1. systemctl stop kubelet.service
2. rm /etc/kubernetes/kubelet.conf
3. rm /var/lib/kubelet/pki/*
4. cp /etc/kubernetes/<node>.kubelet.conf /etc/kubernetes/kubelet.conf
5. systemctl start kubelet.service
6. kubeadm init phase kubelet-finalize all –cert-dir /var/lib/kubelet/pki/

Check the expiration of the kubectl certificates files. See File Locations for the list of files.

This task is for each master and worker node. The example checks each kubelet certificate in File Locations.

for i in $(ls /var/lib/kubelet/pki/*.crt;ls /var/lib/kubelet/pki/*.pem);do echo ${i}; openssl x509 -enddate -noout -in ${i};done

/var/lib/kubelet/pki/kubelet.crt
notAfter=Sep 22 17:37:30 2022 GMT
/var/lib/kubelet/pki/kubelet-client-2021-09-22-18-37-30.pem
notAfter=Sep 22 18:32:30 2022 GMT
/var/lib/kubelet/pki/kubelet-client-current.pem
notAfter=Sep 22 18:32:30 2022 GMT

Perform a rolling reboot of master nodes.

For Shasta v1.4 and later :
1. Follow the Reboot_NCNs process.
For Shasta v1.3 and earlier :
1. Follow the Reboot_NCNs process.
  
  NOTES:
  - ncn-w001 is the externally connected node.

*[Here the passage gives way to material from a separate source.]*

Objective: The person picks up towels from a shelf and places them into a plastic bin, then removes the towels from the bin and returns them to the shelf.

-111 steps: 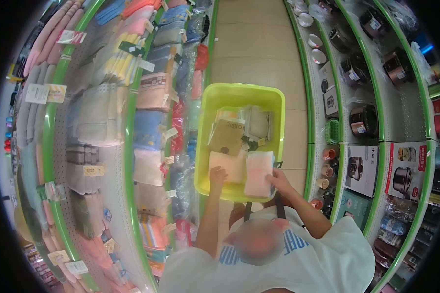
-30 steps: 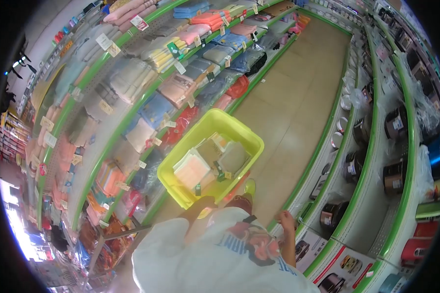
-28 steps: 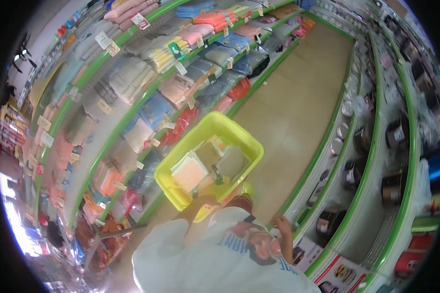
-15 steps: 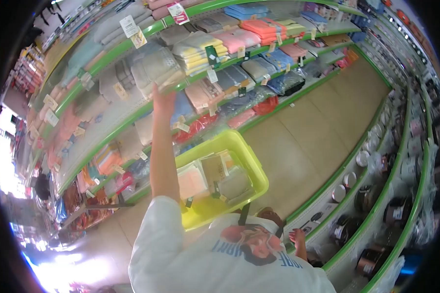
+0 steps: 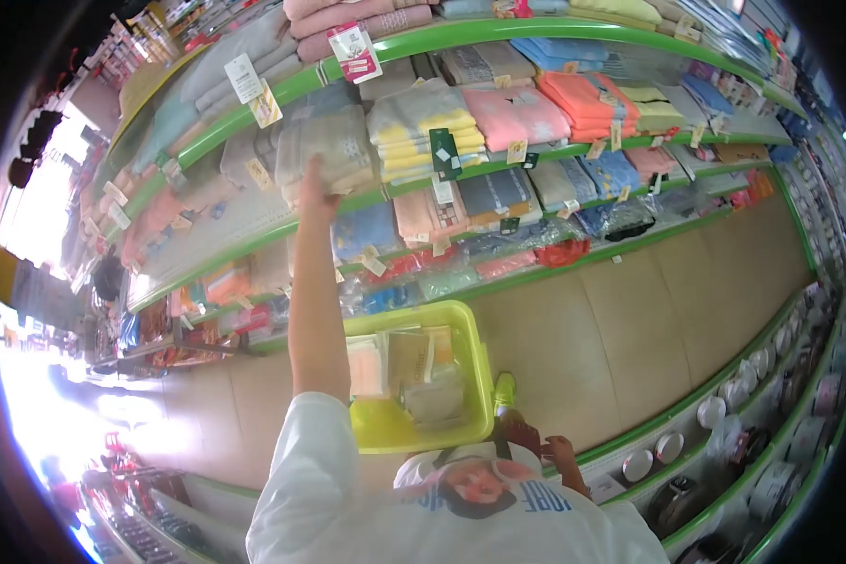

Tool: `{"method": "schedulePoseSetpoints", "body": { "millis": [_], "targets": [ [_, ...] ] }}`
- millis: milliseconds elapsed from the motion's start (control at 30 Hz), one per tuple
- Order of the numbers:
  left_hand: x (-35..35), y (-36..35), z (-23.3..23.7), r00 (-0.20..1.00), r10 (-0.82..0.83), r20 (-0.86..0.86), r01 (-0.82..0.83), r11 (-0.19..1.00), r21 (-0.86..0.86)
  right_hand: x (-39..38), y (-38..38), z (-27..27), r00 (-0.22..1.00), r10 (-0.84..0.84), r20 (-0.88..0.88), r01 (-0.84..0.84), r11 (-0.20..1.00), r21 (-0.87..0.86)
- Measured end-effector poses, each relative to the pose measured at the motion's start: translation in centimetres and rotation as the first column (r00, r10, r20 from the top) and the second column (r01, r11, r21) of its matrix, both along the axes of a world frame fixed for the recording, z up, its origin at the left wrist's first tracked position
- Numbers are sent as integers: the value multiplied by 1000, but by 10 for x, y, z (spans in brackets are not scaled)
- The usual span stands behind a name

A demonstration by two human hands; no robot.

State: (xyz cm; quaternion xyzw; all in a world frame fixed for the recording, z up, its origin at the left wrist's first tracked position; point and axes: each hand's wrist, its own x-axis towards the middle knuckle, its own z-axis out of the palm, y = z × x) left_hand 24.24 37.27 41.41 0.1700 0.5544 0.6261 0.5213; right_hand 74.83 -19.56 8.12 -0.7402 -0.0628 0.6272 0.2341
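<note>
My left hand reaches up to a shelf and touches the front of a stack of folded grey-beige towels; its fingers point upward and look apart, though small in view. Right of it lies a yellow, white and grey towel stack with a dark green tag. Low at the right of my body, my right hand hangs with loosely bent fingers and nothing in it. Below my left arm is a yellow-green basket holding folded, packed textiles.
Green-edged shelves carry pink, orange and blue towels. Another curved shelf with round containers and dark pots runs along the lower right. Tiled floor lies between them. Tags hang from the upper shelf edge.
The view has shifted, so the shelves appear larger and the basket sits lower and more level. My left hand stays at the grey-beige stack. A yellow-green shoe now shows beside the basket.
</note>
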Motion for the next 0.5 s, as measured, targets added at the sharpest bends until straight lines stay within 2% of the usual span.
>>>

On Shasta v1.4 and later, ncn-m001 is the externally connected node.
  - The ncnGetXnames.sh script is not available; The xname can be found in the file /etc/cray/xname on the specific node.
IMPORTANT: Please ensure you are verifying pods are running on the master node that was rebooted before proceeding to the next node.
Perform a rolling reboot of worker nodes.

For Shasta v1.4 and later :
1. Follow the Reboot_NCNs process.
For Shasta v1.3 and earlier :
1. Before rebooting any worker node, scale nexus replicas to 0.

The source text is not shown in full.